Bien souvent, mes lectures de Jacqueline Kelen furent roboratives (je pense par exemple à son ouvrage courageux sur le masculin [17]), même si elles furent parfois gênées par certains angles morts [18]. Pour une fois, son interprétation, bien que parfois suggestive, m’a d’emblée paru partielle et partiale. La parabole de l’enfant prodigue ne raconte pas l’histoire de celui qui dépensa tout et ne perdit rien, mais celle d’un fils qui perdit tout (« il était perdu ») et du père qui, pour lui, dépensa tout.

Pascal Ide

[1] Jacqueline Kelen, Histoire de celui qui dépensa tout et ne perdit rien, Paris, Le Cerf, 2019.

[2] Ibid., p. 11.

[3] Ibid., p. 9.

[4] Ibid., p. 142.

[5] Ibid., p. 146.

[6] Ibid., p. 148.

[7] Ibid., p. 151.

[8] Ibid., p. 150.

[9] Ibid., p. 151.

[10] Ibid., p. 152.

[11] Ibid., p. 149. Souligné par nous.

[12] Cf. Jean Paul II, Lettre encyclique Dives in misericordia sur la miséricorde divine, 30 novembre 1980, n. 5 et 6.

[13] Cf.

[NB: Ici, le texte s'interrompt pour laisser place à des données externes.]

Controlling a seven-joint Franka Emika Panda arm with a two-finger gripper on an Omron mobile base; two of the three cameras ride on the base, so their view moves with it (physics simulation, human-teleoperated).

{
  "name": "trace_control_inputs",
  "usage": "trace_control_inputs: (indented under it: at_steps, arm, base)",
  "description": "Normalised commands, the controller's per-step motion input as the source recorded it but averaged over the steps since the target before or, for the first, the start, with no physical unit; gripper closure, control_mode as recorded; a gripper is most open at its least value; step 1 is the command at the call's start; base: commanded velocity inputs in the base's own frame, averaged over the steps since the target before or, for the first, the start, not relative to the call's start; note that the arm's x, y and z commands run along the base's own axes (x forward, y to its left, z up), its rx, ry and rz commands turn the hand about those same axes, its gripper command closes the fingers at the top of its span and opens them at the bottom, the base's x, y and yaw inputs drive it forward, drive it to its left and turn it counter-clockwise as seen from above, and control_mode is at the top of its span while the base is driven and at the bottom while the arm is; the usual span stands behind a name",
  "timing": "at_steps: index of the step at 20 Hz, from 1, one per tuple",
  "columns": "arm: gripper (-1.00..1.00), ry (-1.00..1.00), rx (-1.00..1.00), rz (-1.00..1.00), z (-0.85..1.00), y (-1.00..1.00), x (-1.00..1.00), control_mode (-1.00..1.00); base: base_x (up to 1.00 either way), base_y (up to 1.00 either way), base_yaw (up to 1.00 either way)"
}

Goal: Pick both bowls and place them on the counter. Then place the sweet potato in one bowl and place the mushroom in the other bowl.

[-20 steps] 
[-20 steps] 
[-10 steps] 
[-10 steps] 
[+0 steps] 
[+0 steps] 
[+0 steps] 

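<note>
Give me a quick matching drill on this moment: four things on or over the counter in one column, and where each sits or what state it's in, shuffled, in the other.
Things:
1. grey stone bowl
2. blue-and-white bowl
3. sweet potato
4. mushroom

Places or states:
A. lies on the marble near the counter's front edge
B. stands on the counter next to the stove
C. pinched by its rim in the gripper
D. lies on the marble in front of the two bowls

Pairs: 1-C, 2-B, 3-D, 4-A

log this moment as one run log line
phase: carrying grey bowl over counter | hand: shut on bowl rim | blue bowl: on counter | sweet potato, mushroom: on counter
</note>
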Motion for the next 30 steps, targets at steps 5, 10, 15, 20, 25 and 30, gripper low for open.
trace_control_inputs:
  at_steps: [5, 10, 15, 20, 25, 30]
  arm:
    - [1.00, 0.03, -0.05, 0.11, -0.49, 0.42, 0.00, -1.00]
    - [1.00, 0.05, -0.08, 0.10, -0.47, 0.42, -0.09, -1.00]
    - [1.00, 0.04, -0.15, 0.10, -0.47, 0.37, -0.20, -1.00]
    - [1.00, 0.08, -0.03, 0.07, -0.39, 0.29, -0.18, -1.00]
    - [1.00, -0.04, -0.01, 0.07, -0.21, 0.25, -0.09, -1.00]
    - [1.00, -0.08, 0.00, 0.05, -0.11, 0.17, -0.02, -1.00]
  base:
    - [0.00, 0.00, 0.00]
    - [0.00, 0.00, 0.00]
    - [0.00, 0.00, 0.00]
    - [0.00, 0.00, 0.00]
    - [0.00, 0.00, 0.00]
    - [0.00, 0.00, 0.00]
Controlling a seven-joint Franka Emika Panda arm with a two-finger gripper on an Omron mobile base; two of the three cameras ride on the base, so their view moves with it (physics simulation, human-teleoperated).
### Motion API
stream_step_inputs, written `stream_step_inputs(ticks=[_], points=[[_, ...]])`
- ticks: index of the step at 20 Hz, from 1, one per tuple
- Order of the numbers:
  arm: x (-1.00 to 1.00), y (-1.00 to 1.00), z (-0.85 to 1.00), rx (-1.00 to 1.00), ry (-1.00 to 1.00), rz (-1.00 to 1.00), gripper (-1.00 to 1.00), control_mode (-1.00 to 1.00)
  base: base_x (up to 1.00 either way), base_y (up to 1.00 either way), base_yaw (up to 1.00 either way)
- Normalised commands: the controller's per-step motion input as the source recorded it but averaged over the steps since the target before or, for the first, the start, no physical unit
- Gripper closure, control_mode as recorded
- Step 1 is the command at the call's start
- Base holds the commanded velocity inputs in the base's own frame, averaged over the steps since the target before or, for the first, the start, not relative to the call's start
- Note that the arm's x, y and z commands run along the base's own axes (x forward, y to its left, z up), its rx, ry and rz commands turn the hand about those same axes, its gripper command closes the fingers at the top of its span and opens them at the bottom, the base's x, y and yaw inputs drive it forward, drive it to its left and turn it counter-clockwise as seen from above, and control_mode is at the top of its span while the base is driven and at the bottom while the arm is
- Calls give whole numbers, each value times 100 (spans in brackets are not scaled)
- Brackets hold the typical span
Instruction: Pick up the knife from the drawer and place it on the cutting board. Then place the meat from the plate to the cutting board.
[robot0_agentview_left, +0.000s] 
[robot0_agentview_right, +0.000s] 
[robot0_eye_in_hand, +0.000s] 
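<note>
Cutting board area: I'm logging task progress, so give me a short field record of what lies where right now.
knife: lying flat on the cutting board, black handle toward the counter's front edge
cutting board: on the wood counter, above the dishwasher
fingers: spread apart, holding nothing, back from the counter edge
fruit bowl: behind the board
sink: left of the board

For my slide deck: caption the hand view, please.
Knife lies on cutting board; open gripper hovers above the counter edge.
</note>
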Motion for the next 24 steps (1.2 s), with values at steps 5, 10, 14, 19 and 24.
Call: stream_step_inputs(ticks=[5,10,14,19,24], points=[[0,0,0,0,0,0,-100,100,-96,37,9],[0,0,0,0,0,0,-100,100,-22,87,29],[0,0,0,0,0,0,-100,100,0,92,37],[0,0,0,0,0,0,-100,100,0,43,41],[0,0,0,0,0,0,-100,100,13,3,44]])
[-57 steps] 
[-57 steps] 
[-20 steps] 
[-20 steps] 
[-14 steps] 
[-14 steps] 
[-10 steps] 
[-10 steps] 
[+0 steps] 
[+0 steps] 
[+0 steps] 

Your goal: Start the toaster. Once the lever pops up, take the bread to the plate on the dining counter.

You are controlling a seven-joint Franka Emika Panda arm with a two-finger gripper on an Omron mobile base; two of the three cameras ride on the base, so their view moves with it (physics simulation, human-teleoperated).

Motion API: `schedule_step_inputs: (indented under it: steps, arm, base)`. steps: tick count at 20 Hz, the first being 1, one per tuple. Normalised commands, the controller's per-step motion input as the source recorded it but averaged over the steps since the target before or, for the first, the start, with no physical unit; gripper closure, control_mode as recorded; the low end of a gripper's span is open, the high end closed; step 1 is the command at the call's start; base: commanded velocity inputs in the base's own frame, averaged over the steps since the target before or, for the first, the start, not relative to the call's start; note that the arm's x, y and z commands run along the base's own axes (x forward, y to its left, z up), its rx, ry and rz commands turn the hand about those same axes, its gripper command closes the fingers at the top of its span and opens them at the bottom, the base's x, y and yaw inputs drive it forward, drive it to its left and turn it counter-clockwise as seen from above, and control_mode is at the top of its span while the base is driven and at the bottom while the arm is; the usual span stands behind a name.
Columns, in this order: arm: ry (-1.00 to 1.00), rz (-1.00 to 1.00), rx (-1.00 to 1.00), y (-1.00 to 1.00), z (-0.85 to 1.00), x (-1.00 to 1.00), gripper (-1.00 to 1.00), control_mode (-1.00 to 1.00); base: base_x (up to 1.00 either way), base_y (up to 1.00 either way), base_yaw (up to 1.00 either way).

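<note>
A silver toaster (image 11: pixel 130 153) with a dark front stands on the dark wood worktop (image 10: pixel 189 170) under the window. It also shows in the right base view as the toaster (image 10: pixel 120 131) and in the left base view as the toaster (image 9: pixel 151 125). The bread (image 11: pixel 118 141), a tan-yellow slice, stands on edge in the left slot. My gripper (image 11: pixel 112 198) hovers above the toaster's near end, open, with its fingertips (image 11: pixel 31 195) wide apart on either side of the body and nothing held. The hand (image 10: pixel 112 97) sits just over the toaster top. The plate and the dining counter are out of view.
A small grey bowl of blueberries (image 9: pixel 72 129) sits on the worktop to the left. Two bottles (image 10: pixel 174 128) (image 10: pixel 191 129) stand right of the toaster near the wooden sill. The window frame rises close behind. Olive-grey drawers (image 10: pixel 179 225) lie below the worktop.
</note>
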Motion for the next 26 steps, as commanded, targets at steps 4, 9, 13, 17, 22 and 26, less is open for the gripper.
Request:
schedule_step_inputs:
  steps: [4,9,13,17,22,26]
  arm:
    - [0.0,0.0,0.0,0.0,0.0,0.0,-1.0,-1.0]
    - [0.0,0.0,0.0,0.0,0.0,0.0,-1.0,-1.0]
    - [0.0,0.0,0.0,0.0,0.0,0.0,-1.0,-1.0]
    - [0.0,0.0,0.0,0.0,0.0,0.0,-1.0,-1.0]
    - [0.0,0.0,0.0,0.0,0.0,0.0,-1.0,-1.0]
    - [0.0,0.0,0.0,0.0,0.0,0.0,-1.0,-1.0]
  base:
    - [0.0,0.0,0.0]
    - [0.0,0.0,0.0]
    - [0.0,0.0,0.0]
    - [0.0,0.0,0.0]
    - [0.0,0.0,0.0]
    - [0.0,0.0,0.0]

Pascal Ide, « ‘L’amour plus puissant que le mal’. La miséricorde selon saint Jean-Paul II », Communio, 41 (2016) n° 1. La miséricorde, p. 61-74.

[14] Jacqueline Kelen, Histoire de celui qui dépensa tout et ne perdit rien, p. 160.

[15] Ibid., p. 152.

[16] Ibid., p. 142.

[17] Cf. Jacqueline Kelen, L’éternel masculin. Traité de chevalerie à l’usage des hommes d’aujourd’hui, Paris, Robert Laffont, 1994.

[18] Cf., sur le site, le compte-rendu de Jacqueline Kelen, Le jardin des vertus, Paris, Salvator, 2019.